Tell that to the parents of the dead baby.
@@kathrynhoward4196At least you only need to tell it to 1 set of parents. Not 4 of them.
@@NewbInLife Issue is it would have been put up to chance for all of them surviving or all of them dying, here, you are putting a baby to death no matter what
the fact that yall r still posting makes me so happy
The fact that I can still reply makes me much happier
Have you noticed that, early seasons he take the reins in the diagnostic process, but later on the series , he let's his team brainstorm and become more involved.
In his way, he's trying to teach than control. He's been trying to let others have more opportunities to be better than him and express critical thinking as he does.
Anyone else love when says "differential diagnosis people"?
My boy house will pop 6 vicodon and get the cure in a revelation
6 babies on a train track, 1 on the other track, do you pull the lever
House did
Except, the math in this case doesn't work like that.
Suppose there are 10 babies with the same disease.
Scenario 1- You give 2 of them different treatments and only 1 survives while the other 8 survive.

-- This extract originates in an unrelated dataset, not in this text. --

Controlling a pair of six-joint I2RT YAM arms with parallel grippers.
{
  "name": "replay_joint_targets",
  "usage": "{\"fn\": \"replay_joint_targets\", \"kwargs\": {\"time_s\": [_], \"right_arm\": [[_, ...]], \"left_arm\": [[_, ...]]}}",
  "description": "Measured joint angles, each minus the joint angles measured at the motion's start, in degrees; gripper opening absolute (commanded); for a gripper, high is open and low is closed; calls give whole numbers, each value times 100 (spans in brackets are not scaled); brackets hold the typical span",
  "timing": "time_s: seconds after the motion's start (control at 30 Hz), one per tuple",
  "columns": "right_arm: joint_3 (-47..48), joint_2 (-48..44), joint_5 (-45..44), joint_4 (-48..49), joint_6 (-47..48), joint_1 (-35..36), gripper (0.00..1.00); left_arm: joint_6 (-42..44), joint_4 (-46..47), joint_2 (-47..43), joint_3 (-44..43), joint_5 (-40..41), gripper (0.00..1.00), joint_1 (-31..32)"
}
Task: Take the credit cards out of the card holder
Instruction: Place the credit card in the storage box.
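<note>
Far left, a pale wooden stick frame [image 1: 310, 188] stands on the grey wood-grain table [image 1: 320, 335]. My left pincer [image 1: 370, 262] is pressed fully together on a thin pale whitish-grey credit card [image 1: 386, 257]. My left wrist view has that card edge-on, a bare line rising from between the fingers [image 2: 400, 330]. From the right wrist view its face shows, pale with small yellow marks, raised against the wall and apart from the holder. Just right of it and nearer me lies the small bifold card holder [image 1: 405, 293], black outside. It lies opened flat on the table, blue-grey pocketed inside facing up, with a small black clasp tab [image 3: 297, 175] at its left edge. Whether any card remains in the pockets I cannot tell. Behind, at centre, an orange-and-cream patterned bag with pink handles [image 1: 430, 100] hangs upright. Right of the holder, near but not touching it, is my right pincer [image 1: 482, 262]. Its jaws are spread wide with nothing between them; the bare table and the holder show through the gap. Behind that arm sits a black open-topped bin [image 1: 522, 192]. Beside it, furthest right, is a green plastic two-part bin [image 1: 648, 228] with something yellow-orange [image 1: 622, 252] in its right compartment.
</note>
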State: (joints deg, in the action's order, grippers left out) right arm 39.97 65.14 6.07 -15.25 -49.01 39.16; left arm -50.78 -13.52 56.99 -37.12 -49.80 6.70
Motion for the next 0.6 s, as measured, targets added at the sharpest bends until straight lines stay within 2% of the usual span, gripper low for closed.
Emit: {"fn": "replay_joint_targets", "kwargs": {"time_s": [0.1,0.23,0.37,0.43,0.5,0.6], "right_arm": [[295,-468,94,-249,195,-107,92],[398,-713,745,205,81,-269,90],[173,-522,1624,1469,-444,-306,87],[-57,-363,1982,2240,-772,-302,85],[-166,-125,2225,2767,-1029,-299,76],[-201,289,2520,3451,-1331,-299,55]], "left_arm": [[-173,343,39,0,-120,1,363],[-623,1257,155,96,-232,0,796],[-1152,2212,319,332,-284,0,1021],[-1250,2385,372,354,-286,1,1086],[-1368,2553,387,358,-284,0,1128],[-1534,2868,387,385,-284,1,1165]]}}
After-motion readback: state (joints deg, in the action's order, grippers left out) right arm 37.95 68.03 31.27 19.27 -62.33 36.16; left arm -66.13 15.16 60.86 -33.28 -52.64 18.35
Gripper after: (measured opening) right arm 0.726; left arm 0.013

That's a sure shot 90% success rate.
Scenario 2- You give them both the same treatment. In this case either both die and the other 8 survive or no one dies. So, there was actually a 50% chance that all 10 live or a 50% chance that 8 out of 10 live.
It would mathematically make more sense to take that chance. So, in my opinion, house was wrong.

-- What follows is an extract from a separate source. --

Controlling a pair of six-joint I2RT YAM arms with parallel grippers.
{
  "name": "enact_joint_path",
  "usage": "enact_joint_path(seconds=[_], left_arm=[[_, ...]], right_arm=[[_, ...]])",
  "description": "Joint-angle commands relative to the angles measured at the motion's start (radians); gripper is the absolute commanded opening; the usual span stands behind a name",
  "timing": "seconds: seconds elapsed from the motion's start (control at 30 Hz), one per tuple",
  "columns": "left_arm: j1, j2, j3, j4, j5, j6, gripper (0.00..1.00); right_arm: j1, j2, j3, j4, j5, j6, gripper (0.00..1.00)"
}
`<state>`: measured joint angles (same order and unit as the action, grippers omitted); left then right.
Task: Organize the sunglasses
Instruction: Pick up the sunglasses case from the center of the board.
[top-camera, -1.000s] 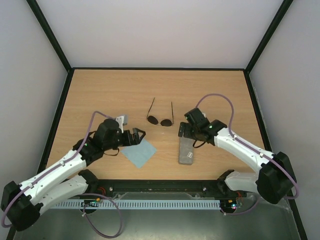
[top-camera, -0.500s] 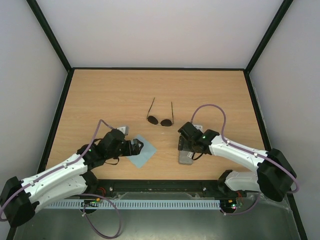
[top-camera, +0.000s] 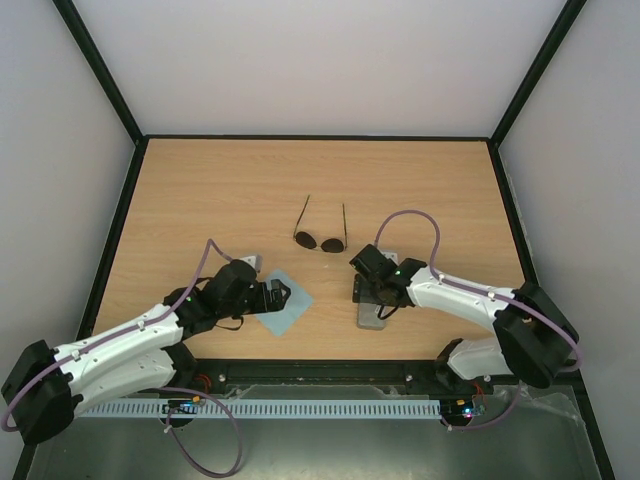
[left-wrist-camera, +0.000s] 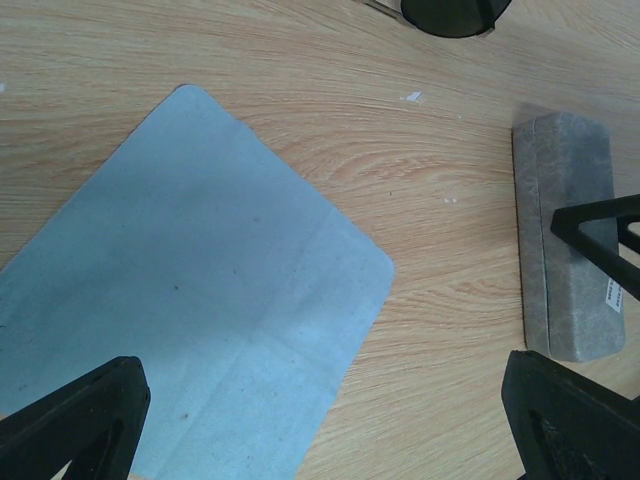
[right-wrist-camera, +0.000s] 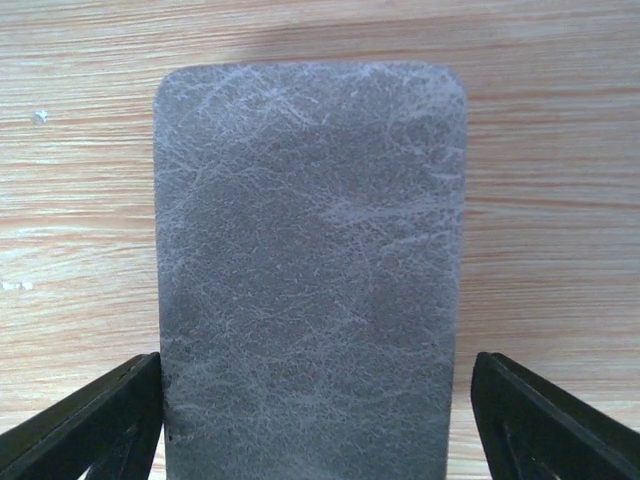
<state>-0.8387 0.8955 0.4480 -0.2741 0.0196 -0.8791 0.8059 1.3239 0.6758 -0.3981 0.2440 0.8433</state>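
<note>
A pale wooden counter (top-camera: 200, 190) sits boxed in by plain light walls (top-camera: 300, 60). On the left, the left fingers (left-wrist-camera: 85, 415) are spread wide with nothing between them, low over a light blue cloth (left-wrist-camera: 190, 310) that lies flat near the front edge. In the middle, farther back, the sunglasses (top-camera: 321, 240) lie free on the wood, lenses toward the arms, temple arms unfolded and pointing away. To the right, the right fingers (right-wrist-camera: 100, 415) stand wide apart astride a grey case (right-wrist-camera: 310, 270), one beside each long side, not clamped on it.
</note>
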Motion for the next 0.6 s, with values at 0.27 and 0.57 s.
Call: enact_joint_path(seconds=[0.27,0.57], left_arm=[[-0.006,0.038,0.024,0.049,0.019,-0.018,1.0],[-0.007,0.144,0.096,0.093,0.109,-0.002,1.0]], right_arm=[[0.006,0.045,0.007,0.002,-0.031,-0.03,0.67],[0.006,-0.024,0.036,-0.023,-0.069,-0.077,0.47]])
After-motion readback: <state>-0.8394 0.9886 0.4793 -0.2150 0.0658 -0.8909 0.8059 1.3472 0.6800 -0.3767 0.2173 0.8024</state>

Amanda Croft solution: never ride the train.
@@nhmooytis7058 this guy gets it
Two words, Kobayashi Maru ;)
@@kritav1111 Another angle is the simple fact that continuing as they were pretty much guaranteed both would die anyway; changing it could mean:
1. Perhaps both die anyway, because wrong treatment or too late.
2. Perhaps both survive because not killing their kidneys meant they got through it ok; or because they have time to treat the other one once they have more information.
It's partly about *not* knowingly allowing the first two to die without *trying* to figure it out, which definitely seems wrong to me, even if the legal or "moral" arguments point that way (the horror of the lawyer's part in this).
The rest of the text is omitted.